**Work request**
From the line with "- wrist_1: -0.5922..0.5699" through the line with "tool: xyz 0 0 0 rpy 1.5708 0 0", repeat the entries verbatim, both end lines included, and add nothing.

**Data section**
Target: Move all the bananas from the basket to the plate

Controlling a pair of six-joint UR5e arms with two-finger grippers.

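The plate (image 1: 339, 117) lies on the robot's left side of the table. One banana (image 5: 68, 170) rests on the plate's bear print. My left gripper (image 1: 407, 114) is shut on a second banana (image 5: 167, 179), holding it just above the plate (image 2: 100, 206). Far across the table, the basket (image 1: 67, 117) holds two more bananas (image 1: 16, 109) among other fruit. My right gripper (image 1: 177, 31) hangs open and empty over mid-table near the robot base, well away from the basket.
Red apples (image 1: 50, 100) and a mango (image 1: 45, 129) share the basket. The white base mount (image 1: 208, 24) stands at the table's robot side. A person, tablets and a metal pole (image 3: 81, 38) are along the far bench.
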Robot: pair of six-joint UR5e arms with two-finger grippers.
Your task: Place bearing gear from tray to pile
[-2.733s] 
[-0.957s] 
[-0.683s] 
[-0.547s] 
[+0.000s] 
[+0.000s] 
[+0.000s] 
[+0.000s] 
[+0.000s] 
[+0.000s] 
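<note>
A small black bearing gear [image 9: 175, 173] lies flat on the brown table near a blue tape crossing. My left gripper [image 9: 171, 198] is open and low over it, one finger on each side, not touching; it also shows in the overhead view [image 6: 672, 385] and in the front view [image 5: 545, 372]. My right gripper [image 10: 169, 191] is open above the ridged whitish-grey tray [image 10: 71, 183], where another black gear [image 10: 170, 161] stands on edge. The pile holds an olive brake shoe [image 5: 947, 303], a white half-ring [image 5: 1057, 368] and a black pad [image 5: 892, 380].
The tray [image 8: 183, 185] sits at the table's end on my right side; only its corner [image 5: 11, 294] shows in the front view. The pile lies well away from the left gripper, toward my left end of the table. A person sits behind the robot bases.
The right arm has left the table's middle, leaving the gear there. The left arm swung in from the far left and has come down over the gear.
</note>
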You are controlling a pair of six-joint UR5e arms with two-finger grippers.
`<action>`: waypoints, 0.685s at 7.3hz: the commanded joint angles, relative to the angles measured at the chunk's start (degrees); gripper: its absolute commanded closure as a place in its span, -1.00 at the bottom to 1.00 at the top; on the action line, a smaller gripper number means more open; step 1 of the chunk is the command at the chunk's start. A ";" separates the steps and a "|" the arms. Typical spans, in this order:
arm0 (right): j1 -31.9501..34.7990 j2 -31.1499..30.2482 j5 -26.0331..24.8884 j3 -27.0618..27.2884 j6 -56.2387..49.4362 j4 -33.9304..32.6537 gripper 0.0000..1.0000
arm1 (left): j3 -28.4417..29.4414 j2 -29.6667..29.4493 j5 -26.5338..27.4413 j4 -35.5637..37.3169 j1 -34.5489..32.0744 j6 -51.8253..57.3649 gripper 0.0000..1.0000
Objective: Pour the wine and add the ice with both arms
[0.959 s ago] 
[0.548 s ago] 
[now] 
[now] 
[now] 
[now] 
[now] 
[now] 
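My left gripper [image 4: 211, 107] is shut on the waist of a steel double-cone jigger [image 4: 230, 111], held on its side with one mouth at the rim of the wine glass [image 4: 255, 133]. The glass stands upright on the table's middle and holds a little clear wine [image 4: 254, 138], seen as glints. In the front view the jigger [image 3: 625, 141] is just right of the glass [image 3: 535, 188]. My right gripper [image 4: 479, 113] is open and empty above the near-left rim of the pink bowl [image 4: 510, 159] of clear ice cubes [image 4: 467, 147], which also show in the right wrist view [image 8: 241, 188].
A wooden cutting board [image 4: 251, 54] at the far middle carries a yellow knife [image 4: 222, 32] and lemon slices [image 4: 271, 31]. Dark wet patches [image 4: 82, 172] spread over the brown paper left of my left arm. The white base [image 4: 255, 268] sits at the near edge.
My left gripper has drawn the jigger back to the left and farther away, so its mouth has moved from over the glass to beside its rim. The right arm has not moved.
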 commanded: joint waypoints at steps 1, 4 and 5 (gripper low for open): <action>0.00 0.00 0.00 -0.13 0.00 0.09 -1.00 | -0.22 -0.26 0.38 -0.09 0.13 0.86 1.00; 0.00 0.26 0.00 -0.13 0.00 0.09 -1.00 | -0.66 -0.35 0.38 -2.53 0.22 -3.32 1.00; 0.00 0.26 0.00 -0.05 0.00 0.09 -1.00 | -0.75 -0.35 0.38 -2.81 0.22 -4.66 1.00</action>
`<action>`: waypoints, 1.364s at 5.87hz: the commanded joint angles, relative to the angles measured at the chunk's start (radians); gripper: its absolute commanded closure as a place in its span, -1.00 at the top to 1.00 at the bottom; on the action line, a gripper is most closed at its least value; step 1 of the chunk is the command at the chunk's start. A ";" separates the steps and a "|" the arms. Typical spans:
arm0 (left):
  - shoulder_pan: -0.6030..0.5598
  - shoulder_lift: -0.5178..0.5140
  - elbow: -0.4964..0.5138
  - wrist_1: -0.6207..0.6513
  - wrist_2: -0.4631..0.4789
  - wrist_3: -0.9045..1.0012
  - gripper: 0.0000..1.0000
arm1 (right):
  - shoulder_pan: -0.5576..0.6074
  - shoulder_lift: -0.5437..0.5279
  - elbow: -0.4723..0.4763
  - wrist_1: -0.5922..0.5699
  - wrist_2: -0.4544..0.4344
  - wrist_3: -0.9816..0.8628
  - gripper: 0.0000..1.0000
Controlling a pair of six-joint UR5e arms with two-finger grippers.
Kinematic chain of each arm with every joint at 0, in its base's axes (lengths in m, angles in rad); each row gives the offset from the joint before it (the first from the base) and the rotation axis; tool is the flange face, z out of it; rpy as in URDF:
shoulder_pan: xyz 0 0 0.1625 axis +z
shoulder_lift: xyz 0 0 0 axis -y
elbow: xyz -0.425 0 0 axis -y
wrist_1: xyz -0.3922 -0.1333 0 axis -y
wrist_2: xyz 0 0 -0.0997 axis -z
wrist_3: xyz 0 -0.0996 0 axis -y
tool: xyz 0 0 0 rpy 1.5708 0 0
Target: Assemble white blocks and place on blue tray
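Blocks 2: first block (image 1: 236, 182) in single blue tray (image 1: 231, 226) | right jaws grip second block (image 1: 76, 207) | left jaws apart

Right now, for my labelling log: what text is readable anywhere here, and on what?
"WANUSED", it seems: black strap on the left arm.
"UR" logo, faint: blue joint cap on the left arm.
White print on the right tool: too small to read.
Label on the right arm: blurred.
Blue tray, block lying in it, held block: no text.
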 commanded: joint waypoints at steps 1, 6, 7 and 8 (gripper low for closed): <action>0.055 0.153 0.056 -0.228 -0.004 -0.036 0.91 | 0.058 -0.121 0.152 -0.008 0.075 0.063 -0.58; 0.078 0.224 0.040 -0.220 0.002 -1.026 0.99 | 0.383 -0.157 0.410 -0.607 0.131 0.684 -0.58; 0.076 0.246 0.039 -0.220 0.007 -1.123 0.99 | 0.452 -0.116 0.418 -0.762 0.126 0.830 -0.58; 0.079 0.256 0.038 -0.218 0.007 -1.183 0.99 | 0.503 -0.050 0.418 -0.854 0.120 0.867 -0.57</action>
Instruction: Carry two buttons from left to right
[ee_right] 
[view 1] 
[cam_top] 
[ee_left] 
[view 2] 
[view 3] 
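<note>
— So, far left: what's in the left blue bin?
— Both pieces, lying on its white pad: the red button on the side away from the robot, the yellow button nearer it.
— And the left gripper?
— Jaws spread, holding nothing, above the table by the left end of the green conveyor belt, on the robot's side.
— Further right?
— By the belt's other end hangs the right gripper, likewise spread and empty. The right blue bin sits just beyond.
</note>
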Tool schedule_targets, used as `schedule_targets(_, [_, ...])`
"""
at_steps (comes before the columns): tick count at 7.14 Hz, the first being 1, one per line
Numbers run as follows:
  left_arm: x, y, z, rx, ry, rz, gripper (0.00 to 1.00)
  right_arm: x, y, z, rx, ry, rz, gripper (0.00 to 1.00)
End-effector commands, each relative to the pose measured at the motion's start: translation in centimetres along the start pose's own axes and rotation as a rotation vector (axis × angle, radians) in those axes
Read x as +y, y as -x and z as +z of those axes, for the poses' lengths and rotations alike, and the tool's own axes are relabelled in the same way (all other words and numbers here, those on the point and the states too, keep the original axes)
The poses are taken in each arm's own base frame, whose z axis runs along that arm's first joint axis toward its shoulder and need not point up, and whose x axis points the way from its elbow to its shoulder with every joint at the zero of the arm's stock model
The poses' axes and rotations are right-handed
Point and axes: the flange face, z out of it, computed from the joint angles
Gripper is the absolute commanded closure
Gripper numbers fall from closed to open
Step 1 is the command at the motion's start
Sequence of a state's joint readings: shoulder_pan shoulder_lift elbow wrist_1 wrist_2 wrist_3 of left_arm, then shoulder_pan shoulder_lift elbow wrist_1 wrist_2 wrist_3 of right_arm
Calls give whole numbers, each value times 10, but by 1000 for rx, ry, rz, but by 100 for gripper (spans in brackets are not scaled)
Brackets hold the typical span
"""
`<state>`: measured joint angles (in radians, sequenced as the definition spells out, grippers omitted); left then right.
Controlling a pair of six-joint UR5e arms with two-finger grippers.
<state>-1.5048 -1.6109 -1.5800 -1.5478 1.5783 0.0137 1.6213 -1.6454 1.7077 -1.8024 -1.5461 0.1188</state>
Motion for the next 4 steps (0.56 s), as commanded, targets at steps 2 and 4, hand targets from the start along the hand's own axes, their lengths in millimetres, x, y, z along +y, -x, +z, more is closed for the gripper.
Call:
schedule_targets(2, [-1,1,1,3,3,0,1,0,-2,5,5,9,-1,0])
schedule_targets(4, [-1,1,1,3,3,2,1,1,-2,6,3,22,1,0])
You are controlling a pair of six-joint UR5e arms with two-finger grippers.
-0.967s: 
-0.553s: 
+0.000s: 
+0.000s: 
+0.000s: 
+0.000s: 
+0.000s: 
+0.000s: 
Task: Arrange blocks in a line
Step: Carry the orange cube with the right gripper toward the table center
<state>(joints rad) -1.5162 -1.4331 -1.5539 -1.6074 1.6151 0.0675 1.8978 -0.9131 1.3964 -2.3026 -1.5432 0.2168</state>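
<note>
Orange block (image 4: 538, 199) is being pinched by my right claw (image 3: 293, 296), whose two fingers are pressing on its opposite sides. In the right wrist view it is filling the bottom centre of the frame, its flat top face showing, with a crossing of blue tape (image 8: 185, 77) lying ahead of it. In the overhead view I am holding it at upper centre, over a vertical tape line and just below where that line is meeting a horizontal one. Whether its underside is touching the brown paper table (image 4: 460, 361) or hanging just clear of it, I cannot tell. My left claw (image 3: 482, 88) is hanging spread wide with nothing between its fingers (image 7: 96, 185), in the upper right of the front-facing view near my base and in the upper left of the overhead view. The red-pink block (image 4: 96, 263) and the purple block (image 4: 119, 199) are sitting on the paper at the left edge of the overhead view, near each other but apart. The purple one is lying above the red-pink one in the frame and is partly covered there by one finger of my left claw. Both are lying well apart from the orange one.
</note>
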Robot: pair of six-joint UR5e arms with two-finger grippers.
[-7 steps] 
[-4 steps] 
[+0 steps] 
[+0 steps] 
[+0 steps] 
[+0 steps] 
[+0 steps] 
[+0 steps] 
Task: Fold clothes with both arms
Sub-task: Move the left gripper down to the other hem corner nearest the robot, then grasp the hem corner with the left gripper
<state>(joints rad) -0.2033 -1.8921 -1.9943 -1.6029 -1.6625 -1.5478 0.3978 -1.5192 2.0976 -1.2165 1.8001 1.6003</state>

**Task result**
  - wrist_1: -0.5922..0.5699
  - wrist_2: -0.4544..0.4344
  - wrist_3: -0.9816..0.8628
  - gripper: 0.0000..1.0000
Controlling a pair of six-joint UR5e arms with two-finger grippers.
Kinematic chain of each arm with every joint at 0, in its base's axes (lengths in m, angles in rad); each row gives the offset from the joint before it (the first from the base) and the rotation axis; tool is the flange face, z out of it; rpy as in URDF:
shoulder_pan: xyz 0 0 0.1625 axis +z
shoulder_lift: xyz 0 0 0 axis -y
elbow: xyz -0.425 0 0 axis -y
wrist_1: xyz -0.3922 -0.1333 0 axis -y
wrist_2: xyz 0 0 -0.0997 axis -z
wrist_3: xyz 0 -0.0996 0 axis -y
tool: xyz 0 0 0 rpy 1.5708 0 0

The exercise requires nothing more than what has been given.